You are viewing an old version of this page. View the current version.

Compare with Current View Page History

« Previous Version 98 Next »

(last updated: )

In this page:



 

The following guide describe how to load, configure and use matlab @ CINECA's cluster 

Pre-requisites

To use matlab on CINECA HPC's environment, please check the following pre-requisites:

  1. You have a valid account defined on HPC cluster, see "Become a User".
  2. You have a valid Matlab license file and the license server (port@hostname) is reachable and readable from the selected HPC cluster. Please ask your IT Dept to follow this guide and contact CINECA's staff. 

When the aforementioned step has been completed, please inform the CINECA's staff of your account and of the license server's details. Your username and account will be authorize to use: 

      1. Your license server for the "standard" MATLAB features (MATLAB, SIMULINK, Distrib_Computing_Toolbox, etc,. etc.)
      2. CINECA's license server for the  MATLAB_Distrib_Comp_Engine (256 licenses available)

Configuration

Configure MATLAB to submit jobs will by default to the cluster rather than submit to the local node or local machine.

Cluster Configuration

Load the MATLAB module in Marconi/Galielo cluster

Log-in to Marconi/Galileo cluster, and type

[user@node166 ~]$ module load profile/eng autoload matlab/R2018a

Start MATLAB, without desktop.

[user@node166 ~]$ matlab -nodisplay

Configure MATLAB to run parallel jobs on CINECA's cluster by calling configCluster.  For each cluster, configCluster only needs to be called once per version of MATLAB, and once per user.

>> configCluster

A new profile will be created.

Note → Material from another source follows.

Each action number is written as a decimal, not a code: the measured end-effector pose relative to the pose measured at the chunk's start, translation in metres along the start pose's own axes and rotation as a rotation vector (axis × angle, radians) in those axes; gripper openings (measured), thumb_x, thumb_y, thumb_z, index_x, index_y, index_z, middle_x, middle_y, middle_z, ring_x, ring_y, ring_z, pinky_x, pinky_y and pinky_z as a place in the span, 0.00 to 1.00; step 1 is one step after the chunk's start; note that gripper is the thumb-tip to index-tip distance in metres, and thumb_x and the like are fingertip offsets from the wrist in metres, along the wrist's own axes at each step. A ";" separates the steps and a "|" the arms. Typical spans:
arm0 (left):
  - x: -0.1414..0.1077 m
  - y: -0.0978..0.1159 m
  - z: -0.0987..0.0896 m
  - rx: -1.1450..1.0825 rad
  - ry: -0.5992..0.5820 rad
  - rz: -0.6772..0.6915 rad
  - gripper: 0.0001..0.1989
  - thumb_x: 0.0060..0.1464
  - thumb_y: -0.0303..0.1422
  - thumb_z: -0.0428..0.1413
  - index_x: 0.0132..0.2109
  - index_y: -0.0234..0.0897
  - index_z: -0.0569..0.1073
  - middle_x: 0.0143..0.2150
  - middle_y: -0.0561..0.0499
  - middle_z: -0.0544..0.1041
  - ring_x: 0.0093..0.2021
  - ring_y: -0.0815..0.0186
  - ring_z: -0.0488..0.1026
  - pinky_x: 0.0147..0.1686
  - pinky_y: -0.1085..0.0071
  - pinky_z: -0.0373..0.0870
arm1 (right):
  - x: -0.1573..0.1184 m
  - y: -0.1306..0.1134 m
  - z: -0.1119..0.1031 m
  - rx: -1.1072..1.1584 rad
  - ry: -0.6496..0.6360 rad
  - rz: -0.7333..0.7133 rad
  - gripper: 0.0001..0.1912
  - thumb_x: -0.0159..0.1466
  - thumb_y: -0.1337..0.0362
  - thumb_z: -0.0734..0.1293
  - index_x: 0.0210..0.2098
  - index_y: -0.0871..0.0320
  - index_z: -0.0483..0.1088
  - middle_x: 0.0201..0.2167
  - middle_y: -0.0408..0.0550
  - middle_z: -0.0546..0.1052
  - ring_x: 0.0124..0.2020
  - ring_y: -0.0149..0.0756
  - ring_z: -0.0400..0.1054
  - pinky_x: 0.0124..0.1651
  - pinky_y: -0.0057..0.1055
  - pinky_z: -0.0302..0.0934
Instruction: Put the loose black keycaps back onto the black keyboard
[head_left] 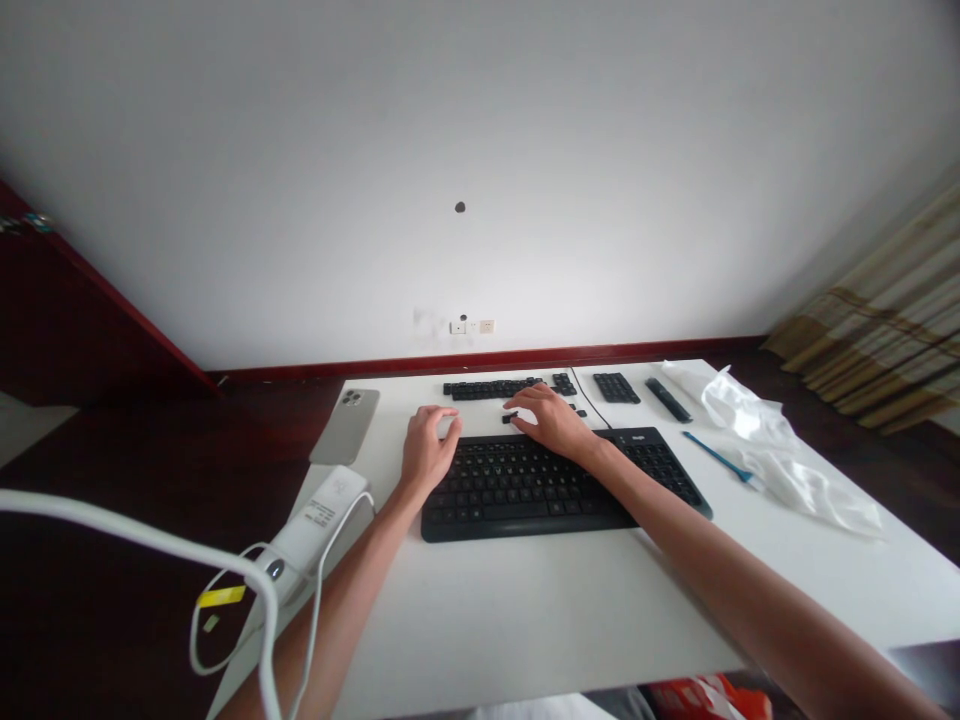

In this case: cineca local R2018a

Then you can check the list of available profiles.

>> ALLPROFILES = parallel.clusterProfiles
ALLPROFILES =
1x4 cell array
{'cineca local R2018a'} {'local'} {'MATLAB Parallel Cloud'}

>> [ALLPROFILES, DEFAULTPROFILE] = parallel.clusterProfiles returns a cell array containing the names of all available profiles, and separately the name of the default profile.

don't use the local profile!!

Please, set to 

DEFAULTPROFILE = 'cineca local R2018a'

Local Configuration

After having installed MATLAB to your workstation, copy the integrations scritps into your installation path $MATLAB and add the folder and  subfolders to your MATLAB search path, as follows: 

  • Unpack and copy the integration scripts into a directory of your Installation path $MATLAB. In the following example, for Windows local machine, the directory conf_files in the installation path $MATLAB

 

  • Add the MATLAB integration scripts to your MATLAB Path, by clicking on Set Path button. Add the following folder and subfolders:
    • $MATLAB\Cineca.remote.R2018a
    • $MATLAB\Cineca.remote.R2018a\IntegrationScripts
    • $MATLAB\Cineca.remote.R2018a\IntegrationScripts\galielo
    • $MATLAB\Cineca.remote.R2018a\IntegrationScripts\marconi

 

  • Configure MATLAB to run parallel jobs on CINECA's cluster by calling configCluster.  For each cluster, configCluster only needs to be called once per version of MATLAB, and once per user.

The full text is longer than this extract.